The 1970 Ski World Championships not only formed an important milestone in the history of the valley but also constituted an significant stage in the organization of major sporting events. The World Cup was the starting point for new technologies, for innovative forms of advertising, but above all it offered a unique opportunity to make this valley located in the heart of the Dolomites known all over the world. At the time, the races ended in four different finish areas, namely Ronc, Ciampinoi, Cir and Saslonch.
The World Cup has decisively shaped the valley and helped it become a tourist destination. Many accommodations doubled the number of beds and numerous VIPs found their way to Val Gardena/Gröden. In terms of sports, it returned again in 1972 and has since then become a traditional venue for Ski World Cup races. In 1975, Val Gardena/Gröden hosted the World Cup Finals for the first and only time.

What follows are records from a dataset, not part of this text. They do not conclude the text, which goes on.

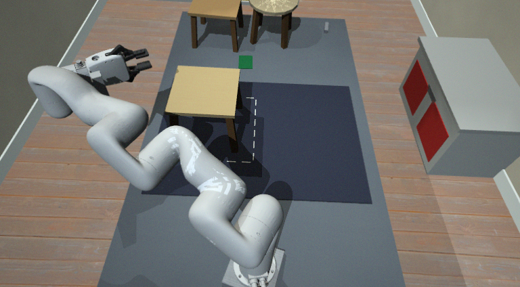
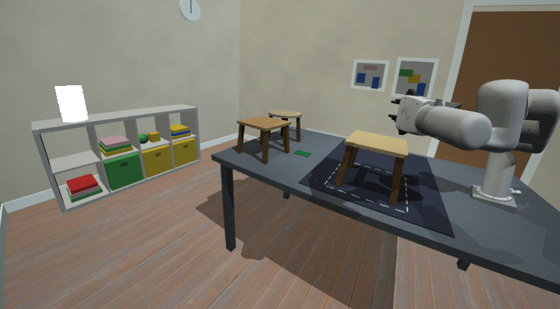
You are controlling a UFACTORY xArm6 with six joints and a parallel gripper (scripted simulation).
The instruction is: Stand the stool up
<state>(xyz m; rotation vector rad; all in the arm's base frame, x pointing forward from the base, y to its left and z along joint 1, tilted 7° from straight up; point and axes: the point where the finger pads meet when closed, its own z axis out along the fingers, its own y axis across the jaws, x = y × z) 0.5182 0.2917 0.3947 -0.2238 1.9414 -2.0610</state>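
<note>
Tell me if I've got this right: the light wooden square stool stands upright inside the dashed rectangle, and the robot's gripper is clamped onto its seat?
Not quite. The light wooden square stool does stand upright inside the dashed rectangle, but the gripper holds nothing; the top view shows it hanging apart from the seat, off to the side.

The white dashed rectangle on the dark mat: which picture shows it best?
The exterior view: the white dashed rectangle shows on nearly all sides around the feet of the light wooden square stool. From the top view, that stool and the arm hide most of it.
</note>
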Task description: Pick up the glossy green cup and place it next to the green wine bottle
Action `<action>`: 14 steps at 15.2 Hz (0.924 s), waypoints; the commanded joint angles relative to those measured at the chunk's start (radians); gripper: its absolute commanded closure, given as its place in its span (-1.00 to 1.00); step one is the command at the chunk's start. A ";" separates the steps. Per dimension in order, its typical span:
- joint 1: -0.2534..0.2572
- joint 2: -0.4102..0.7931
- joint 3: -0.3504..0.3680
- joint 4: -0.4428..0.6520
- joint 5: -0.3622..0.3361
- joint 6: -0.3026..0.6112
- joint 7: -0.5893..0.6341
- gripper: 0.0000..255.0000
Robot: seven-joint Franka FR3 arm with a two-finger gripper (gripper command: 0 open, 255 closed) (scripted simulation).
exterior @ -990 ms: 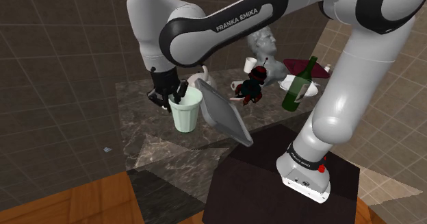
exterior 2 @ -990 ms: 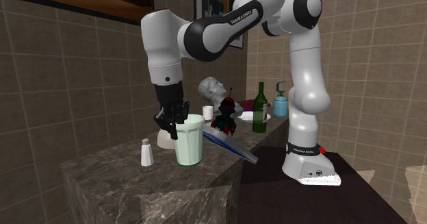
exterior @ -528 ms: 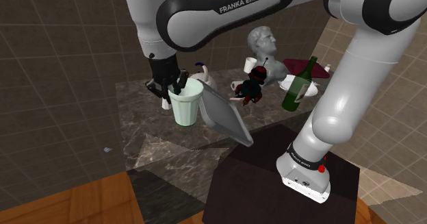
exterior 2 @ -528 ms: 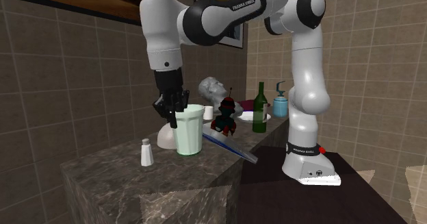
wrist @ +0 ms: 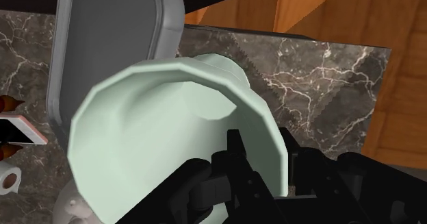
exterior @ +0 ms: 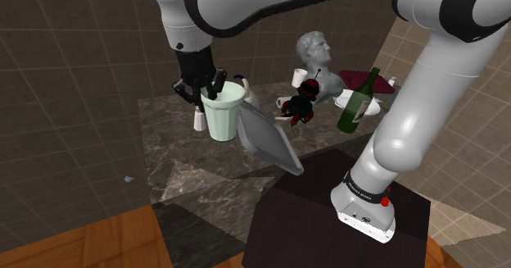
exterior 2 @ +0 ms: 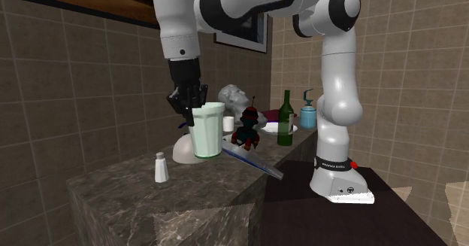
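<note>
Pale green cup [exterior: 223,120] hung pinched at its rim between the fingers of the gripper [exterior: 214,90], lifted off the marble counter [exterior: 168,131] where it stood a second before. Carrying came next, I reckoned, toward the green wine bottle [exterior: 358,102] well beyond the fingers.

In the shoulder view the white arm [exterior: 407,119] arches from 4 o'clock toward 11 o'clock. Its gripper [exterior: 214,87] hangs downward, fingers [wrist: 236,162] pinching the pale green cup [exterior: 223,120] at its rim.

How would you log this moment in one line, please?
stage: grasp | end effector: shut on pale green cup rim | cup: upright | green wine bottle: apart, not reached
</note>
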 commanded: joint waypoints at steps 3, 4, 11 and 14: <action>0.000 -0.003 0.000 0.053 0.003 -0.055 -0.008 1.00; 0.000 -0.004 0.001 0.066 0.004 -0.069 -0.009 1.00; 0.003 -0.002 0.003 0.162 0.004 -0.163 -0.018 1.00; 0.005 0.003 0.004 0.208 0.001 -0.204 -0.020 1.00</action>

Reminiscent of a parallel giant slalom, in which the South Tyrolean Gustav Thöni prevailed against the Swede Ingemar Stenmark winning the overall World Cup. 40,000 spectators witnessed the event.
Since then, no technical races have been hosted in the valley, but instead only downhill and since 2002 also Super G. 1980 will be remembered when the North Tyrolean Uli Spiess jumped for the first time over the Camel Humps. Not everyone was able to emulate him and many fell in the attempt. For this reason, the course conditions were changed but one of the most spectacular parts of the Ski World Cup still remains. The runners jump up to 80 meters and are up to six meters above the ground.